6・26長州ラストマッチ参戦 藤波明かす男の引き際

2019年04月27日 16時30分

大会の最後は(左から)越中、坂口氏、猪木氏、北沢幹之氏、ライガー、藤波らで「ダーッ!」

 ドラディションの“炎の飛龍”藤波辰爾(65)が26日の東京・後楽園ホール大会で、自身の引退観について本紙に激白した。終生のライバル・長州力(67)のラストマッチ(6月26日、後楽園ホール)では、6人タッグ戦で対戦相手を務めることが正式に決定。ここにきて続々と仲間がリングを去って行く中で、飛龍は自身の引き際をどう考えているのだろうか?
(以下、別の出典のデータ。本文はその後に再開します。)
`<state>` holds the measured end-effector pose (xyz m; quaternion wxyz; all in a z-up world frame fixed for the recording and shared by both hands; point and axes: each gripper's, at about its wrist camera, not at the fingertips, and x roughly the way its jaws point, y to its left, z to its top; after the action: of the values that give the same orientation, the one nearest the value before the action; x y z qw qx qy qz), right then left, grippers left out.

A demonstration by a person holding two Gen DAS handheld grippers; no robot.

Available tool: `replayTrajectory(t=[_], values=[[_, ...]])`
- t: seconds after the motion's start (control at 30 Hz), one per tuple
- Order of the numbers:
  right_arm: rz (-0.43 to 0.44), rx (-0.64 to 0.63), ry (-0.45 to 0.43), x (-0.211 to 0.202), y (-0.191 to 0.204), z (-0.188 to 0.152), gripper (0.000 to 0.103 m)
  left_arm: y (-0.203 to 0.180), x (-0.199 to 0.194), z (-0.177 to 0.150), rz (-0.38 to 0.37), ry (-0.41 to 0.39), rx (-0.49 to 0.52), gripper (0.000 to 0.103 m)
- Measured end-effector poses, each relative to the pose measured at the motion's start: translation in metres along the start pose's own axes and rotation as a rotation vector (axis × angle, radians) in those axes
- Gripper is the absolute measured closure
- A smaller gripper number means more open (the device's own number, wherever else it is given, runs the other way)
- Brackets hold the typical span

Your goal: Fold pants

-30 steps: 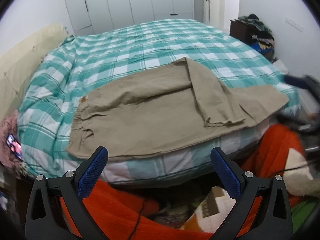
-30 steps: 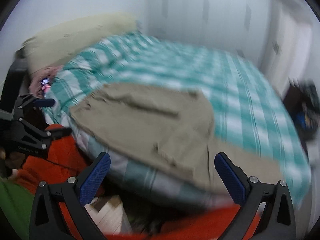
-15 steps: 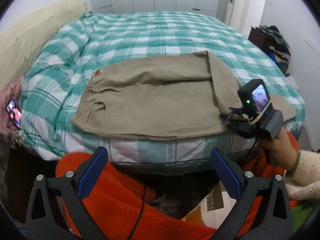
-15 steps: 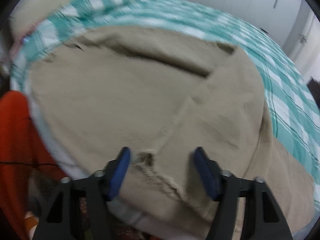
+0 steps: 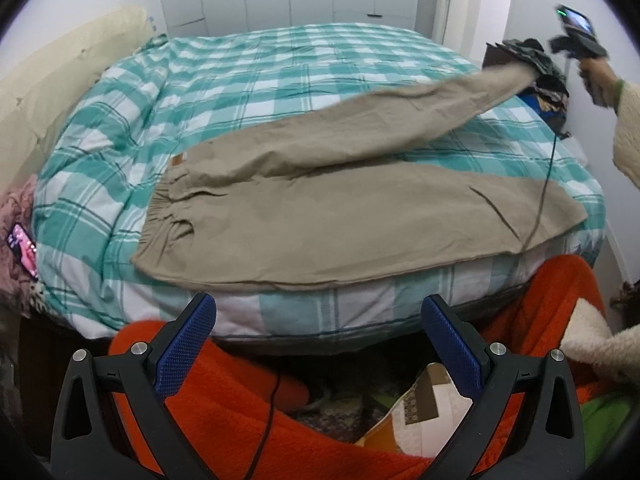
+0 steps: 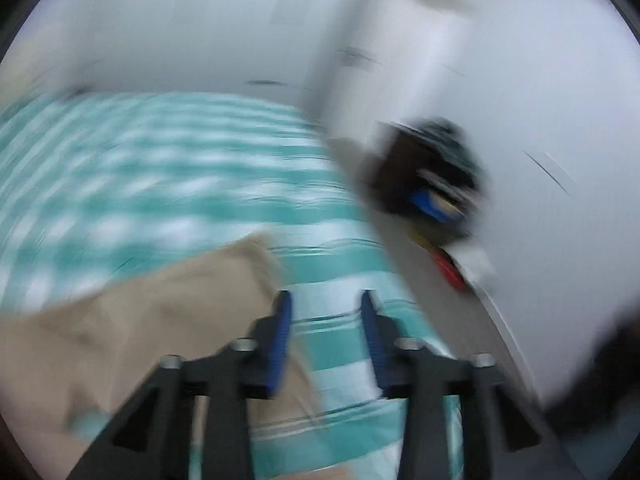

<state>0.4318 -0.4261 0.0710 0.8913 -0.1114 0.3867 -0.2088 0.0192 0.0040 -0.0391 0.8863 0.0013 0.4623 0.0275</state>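
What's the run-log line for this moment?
pants: flat on bed, far leg raised toward right gripper | right gripper: opening, nothing between pads | left gripper: open, empty, at bed edge

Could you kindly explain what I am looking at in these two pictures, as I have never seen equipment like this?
There is no robot here: a person holds a two-finger gripper in each hand, each with a fisheye camera looking along its fingers. One picture is from the left gripper, open and empty in front of the bed. The other, blurred, is from the right gripper, whose jaws are opening with no cloth visible between them. Tan pants lie on the checked bedspread; one leg is in the air, stretched toward the right hand.
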Motion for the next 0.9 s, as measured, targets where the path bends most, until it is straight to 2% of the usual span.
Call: replayTrajectory(t=[0.03, 0.07, 0.1, 0.2, 0.23, 0.27, 0.33, 0.43, 0.57, 0.67, 0.8, 0.9], values=[[-0.010, 0.075, -0.029, 0.001, -0.030, -0.004, 0.057, 0.001, 0.001, 0.001, 0.007, -0.002, -0.004, 0.001], [-0.006, 0.106, -0.041, 0.001, -0.040, -0.012, 0.044, 0.003, 0.003, 0.001, 0.019, 0.003, -0.011, 0.001], [0.016, 0.134, -0.048, 0.001, -0.049, -0.030, 0.037, 0.005, 0.006, 0.002, 0.023, 0.011, -0.018, 0.001], [0.158, 0.106, 0.014, 0.011, -0.041, -0.108, 0.037, 0.008, 0.014, 0.008, 0.001, 0.043, -0.043, 0.001], [0.243, 0.102, 0.062, 0.014, -0.030, -0.151, 0.037, 0.007, 0.016, 0.009, -0.017, 0.050, -0.040, 0.001], [0.285, 0.108, 0.086, 0.014, -0.024, -0.174, 0.037, 0.003, 0.017, 0.011, -0.033, 0.057, -0.030, 0.001], [0.421, 0.155, 0.172, 0.009, -0.006, -0.247, 0.037, -0.005, 0.019, 0.012, -0.044, 0.065, 0.000, 0.001], [0.570, 0.241, 0.254, 0.001, 0.010, -0.316, 0.037, -0.020, 0.023, 0.018, -0.029, 0.051, 0.073, 0.001], [0.677, 0.278, 0.272, -0.013, 0.035, -0.351, 0.037, -0.037, 0.044, 0.046, -0.031, -0.008, 0.220, 0.001], [0.719, 0.238, 0.245, -0.023, 0.050, -0.353, 0.037, -0.039, 0.073, 0.091, -0.004, -0.078, 0.254, 0.001], [0.768, 0.219, 0.234, -0.034, 0.072, -0.351, 0.037, -0.034, 0.131, 0.161, 0.020, -0.130, 0.171, 0.001], [0.794, 0.238, 0.247, -0.041, 0.088, -0.356, 0.037, -0.027, 0.198, 0.208, 0.093, -0.127, 0.079, 0.001]])
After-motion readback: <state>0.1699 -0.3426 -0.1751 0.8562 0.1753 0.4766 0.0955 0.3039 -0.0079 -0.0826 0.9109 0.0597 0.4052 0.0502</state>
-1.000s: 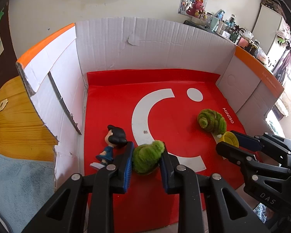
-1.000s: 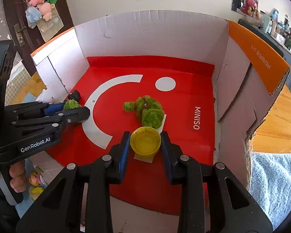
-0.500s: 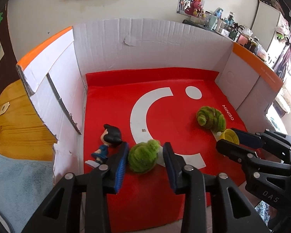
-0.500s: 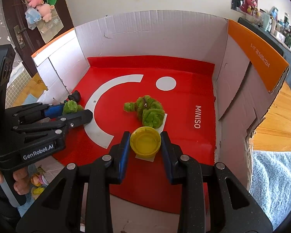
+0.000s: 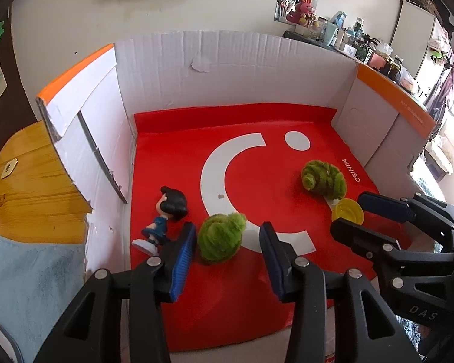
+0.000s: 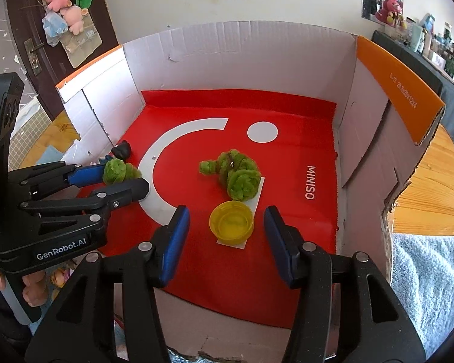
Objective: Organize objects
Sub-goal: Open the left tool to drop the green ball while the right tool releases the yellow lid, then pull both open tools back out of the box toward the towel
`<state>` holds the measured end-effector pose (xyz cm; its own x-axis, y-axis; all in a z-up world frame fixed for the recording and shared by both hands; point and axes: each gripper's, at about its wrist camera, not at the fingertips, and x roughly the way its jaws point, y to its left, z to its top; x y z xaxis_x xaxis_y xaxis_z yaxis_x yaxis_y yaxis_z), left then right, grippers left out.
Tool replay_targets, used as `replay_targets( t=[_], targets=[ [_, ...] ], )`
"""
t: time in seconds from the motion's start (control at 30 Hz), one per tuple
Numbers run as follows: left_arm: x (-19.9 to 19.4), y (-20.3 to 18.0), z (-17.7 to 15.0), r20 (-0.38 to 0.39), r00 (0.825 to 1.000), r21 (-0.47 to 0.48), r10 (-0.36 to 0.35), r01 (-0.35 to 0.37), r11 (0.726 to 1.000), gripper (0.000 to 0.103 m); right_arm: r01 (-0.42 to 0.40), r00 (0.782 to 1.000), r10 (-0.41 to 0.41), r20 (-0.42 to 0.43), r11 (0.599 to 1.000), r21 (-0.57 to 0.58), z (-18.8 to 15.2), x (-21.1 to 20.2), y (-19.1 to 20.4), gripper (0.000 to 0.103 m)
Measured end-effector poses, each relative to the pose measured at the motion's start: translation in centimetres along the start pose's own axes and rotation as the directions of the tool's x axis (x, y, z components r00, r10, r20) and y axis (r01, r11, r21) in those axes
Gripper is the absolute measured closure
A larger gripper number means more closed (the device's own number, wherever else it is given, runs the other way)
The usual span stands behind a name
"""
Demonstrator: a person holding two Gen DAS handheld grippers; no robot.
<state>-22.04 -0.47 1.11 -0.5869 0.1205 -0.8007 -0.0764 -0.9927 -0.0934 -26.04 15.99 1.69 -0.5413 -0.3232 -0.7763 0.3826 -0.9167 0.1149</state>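
Note:
A fuzzy green coil (image 5: 221, 237) lies on the red mat (image 5: 257, 121) between the fingers of my left gripper (image 5: 227, 242), whose jaws are opening and stand clear of it. A small yellow cup (image 6: 231, 221) rests on a white slip between the fingers of my right gripper (image 6: 227, 227); those jaws are opening too, with gaps on both sides. A larger green fuzzy bundle (image 6: 234, 175) sits just beyond the cup. A dark-haired figurine (image 5: 163, 216) in blue lies left of the green coil. Each gripper shows in the other's view: the right gripper (image 5: 352, 214), the left gripper (image 6: 118, 178).
The mat lines a white cardboard box (image 5: 227, 69) with orange-edged side flaps (image 6: 399, 90). Wooden tabletop (image 5: 21, 187) and a light blue towel (image 5: 30, 287) lie outside to the left; another towel (image 6: 429, 287) lies outside to the right. A hand (image 6: 12, 290) holds the left gripper.
Both grippers have let go: the left jaws spread away from the green coil, and the right jaws spread away from the yellow cup. Neither hand has shifted.

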Motion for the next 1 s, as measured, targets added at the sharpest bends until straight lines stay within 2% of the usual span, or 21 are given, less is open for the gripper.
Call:
replay_targets(
  t=[0.5,0.73,0.9,1.0],
  targets=[
    [-1.2,-0.2,-0.9,0.009,1.000,-0.006,-0.010,0.010,1.000,0.052,-0.003,1.000,0.003,0.017,1.000,-0.001,-0.4,-0.9,0.3,0.052],
    [-2.1,-0.3,-1.1,0.019,1.000,-0.010,-0.011,0.011,1.000,0.050,-0.005,1.000,0.005,0.026,1.000,-0.007,-0.7,-1.5,0.6,0.047],
    [-2.5,-0.5,-1.2,0.026,0.999,-0.013,-0.019,0.020,1.000,0.046,-0.004,0.999,0.005,0.032,1.000,-0.010,-0.9,-1.9,0.8,0.046],
    [-3.0,-0.6,-1.4,0.034,0.999,-0.010,-0.015,0.016,1.000,0.039,-0.005,0.999,0.006,0.041,1.000,-0.014,-1.1,-2.3,1.0,0.042]
  ],
)
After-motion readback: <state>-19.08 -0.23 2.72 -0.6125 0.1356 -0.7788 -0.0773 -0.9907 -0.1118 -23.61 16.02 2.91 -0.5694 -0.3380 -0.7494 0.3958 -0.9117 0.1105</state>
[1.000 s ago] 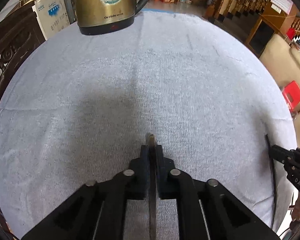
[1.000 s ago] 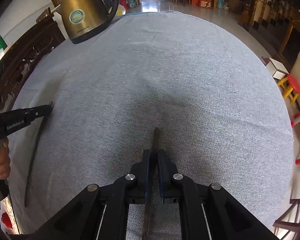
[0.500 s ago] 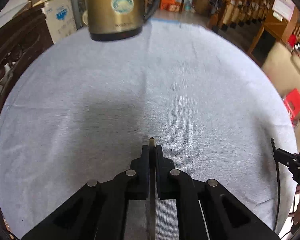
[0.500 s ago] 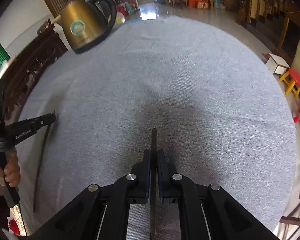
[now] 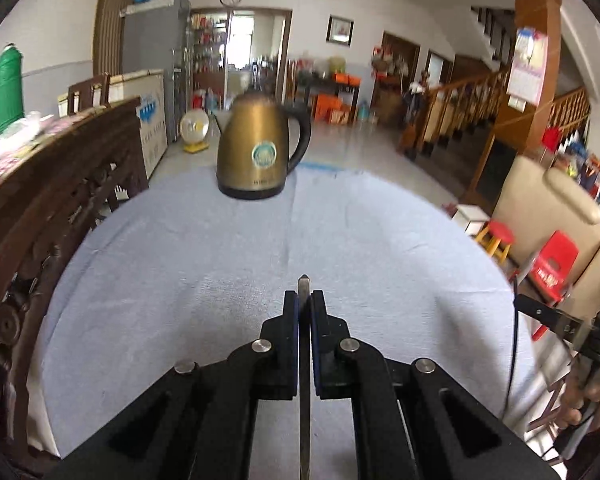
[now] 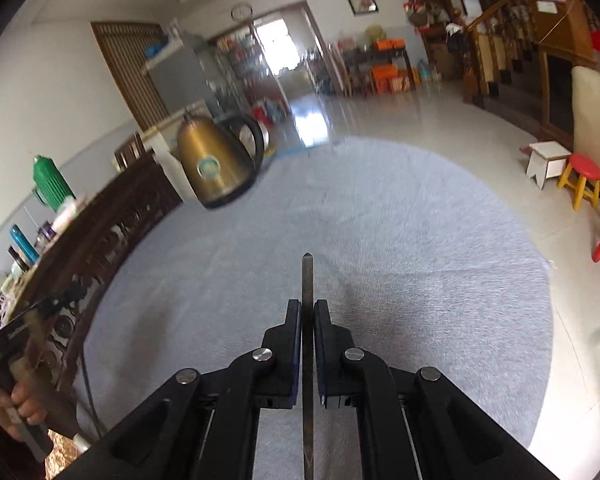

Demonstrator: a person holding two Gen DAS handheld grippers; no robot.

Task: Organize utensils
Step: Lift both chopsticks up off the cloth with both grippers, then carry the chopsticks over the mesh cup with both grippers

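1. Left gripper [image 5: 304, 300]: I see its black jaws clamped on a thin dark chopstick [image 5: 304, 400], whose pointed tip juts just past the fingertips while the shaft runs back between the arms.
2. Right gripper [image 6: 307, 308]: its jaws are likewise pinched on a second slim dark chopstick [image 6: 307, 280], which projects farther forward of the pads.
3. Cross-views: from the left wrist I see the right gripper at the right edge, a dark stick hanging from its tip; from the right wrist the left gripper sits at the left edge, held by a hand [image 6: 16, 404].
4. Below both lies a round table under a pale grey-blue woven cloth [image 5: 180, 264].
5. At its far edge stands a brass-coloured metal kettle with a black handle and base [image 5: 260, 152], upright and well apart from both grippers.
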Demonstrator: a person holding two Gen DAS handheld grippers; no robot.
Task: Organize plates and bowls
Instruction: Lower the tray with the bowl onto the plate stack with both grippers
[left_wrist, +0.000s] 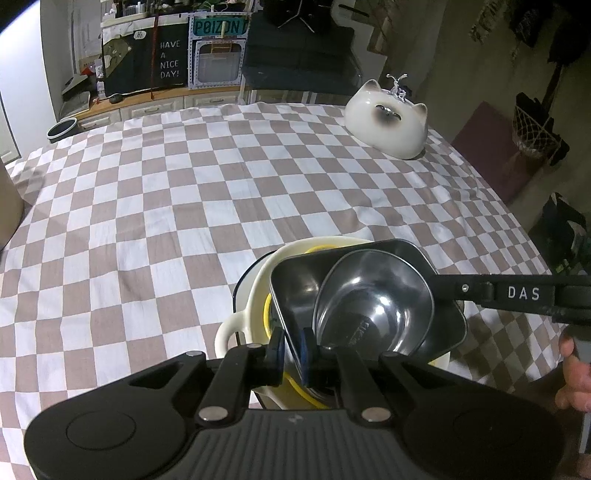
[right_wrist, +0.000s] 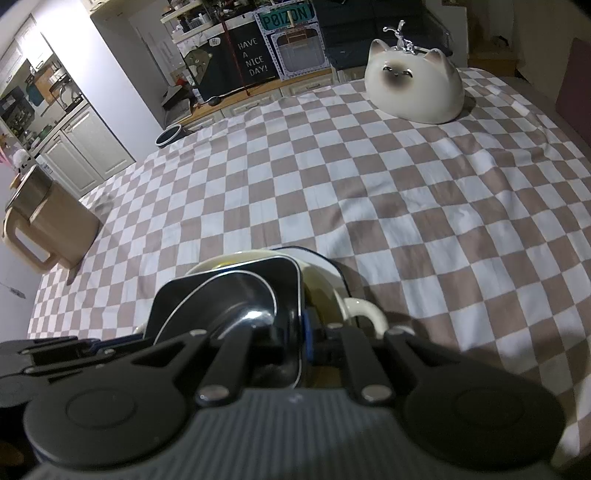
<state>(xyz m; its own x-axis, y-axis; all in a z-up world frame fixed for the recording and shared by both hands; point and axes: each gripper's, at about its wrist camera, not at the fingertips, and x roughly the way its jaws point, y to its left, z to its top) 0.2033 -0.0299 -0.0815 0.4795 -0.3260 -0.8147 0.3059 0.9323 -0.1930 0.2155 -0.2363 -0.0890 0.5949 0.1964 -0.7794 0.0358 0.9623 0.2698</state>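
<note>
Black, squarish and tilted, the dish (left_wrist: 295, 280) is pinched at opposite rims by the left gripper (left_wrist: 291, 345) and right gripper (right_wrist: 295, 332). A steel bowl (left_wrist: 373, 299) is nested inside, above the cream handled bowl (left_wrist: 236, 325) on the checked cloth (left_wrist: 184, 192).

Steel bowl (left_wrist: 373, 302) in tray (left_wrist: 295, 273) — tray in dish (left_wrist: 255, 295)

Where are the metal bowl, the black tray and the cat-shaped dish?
metal bowl (left_wrist: 373, 299): left wrist view, on its shiny inner wall.
black tray (left_wrist: 303, 269): left wrist view, on its inner left wall.
cat-shaped dish (right_wrist: 413, 92): right wrist view, on its white front.
</note>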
 この日の大会で藤波は越中詩郎、獣神サンダー・ライガーとのドラゴンボンバーズを復活させ、6人タッグ戦で健在ぶりを見せつけた。さらに“メインイベント”で師匠のアントニオ猪木氏(76=参院議員)とのトークバトルが実現。新日本プロレスの坂口征二相談役(77)もサプライズ登場し、黄金コンビ再会の演出でファンを喜ばせた。

 一方でマット界では時の流れを感じさせる出来事が相次いだ。この日共闘したライガーは来年1月の引退を表明し、ライバル長州のラストマッチも刻一刻と近づいている。仲間が次々とリングを去って行く状況に藤波は「感慨深いものがありますね」とつぶやいた。

 だが、飛龍には現役に対する強いこだわりがあるという。「僕自身は腰をケガして、一回は選手生命が絶たれた中で再起したわけだから。引退という言葉はそう簡単には吐けないというか。自分は、とにかくリングに立てる以上はリングに立ち続けたいと思いますね」

 新日プロ社長時代の2000年に引退カウントダウンをスタートさせながら、翌年に白紙撤回した過去もある。「十番勝負と一緒ですよ。まだ終わってないんだよね。だから10カウントゴングも8つぐらいで止まってるんだよね」と笑いつつ、自身の引き際の“定義”をこう明かした。

「全盛期のような自分のパフォーマンスはできません。ただ、自分は一番体の見てくれを気にするんでね。ちょっと哀れさを感じるような肉体的なものを披露しちゃいけないっていうね。(それを)できなくなったときにはリングに上がるつもりもない」

 師匠の猪木氏は現在、政治家として活躍。藤波にもこれまで何度となく政界進出の噂が流れてきたが「あり得ない。自分自身が政治の世界には入りたくない」と否定した。「まだやり残したこと、絶対にやりたいことが2つほどあるんですよ。65歳にもなってまだ夢があるっていうんだから、いいでしょ?」と、戦場をリングから変えることはないという。

 昭和・平成で数々の名勝負と功績を残してきた。それでも藤波はあくなき闘争心を胸に令和の時代も戦い続ける。